- [To do]
The first line of the data below and every line after it, through the one with "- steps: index", must be transcribed without change.

- [Entries provided]
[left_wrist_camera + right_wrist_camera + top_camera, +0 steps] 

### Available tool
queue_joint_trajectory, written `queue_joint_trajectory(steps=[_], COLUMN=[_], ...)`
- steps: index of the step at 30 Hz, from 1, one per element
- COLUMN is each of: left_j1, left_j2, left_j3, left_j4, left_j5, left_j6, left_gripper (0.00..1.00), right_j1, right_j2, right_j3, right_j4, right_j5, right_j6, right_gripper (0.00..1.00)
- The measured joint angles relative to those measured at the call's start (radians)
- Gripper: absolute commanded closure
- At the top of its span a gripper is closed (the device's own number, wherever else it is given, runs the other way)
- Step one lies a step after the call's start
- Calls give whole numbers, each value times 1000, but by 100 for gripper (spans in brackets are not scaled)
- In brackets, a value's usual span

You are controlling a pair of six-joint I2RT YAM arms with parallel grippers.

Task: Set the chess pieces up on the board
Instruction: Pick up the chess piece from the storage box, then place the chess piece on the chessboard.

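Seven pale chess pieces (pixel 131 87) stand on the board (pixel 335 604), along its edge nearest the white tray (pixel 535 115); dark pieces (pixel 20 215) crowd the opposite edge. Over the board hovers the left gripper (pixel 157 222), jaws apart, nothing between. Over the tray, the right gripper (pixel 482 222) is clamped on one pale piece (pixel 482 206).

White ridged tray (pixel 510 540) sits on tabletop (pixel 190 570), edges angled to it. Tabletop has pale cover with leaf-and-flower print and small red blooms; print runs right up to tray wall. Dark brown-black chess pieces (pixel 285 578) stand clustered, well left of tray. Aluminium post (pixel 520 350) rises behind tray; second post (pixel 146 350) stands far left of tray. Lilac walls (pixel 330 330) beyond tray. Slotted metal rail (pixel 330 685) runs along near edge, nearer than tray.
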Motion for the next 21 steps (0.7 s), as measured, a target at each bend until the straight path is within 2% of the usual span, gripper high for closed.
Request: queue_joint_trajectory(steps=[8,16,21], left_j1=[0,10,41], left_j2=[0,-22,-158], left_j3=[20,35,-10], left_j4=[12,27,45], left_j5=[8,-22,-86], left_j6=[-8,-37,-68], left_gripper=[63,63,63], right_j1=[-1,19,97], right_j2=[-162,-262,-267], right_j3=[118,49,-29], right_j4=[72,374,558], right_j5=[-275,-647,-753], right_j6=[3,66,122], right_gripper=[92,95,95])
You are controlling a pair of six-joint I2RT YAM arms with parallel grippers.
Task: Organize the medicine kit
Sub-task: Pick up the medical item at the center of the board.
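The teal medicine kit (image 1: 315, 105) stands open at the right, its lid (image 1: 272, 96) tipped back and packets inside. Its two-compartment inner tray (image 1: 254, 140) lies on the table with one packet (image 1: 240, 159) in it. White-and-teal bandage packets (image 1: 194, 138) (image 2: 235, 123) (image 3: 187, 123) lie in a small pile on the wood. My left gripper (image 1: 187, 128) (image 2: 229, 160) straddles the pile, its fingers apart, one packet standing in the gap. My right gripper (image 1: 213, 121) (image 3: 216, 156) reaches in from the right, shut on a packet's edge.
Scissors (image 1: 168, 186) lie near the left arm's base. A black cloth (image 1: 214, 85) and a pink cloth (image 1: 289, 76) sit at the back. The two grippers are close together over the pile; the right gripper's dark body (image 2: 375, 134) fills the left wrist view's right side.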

- [Response to the task]
[left_wrist_camera + right_wrist_camera + top_camera, +0 steps] 

### Available tool
queue_joint_trajectory, written `queue_joint_trajectory(steps=[_], COLUMN=[_], ...)`
- steps: index of the step at 30 Hz, from 1, one per element

No other output was requested.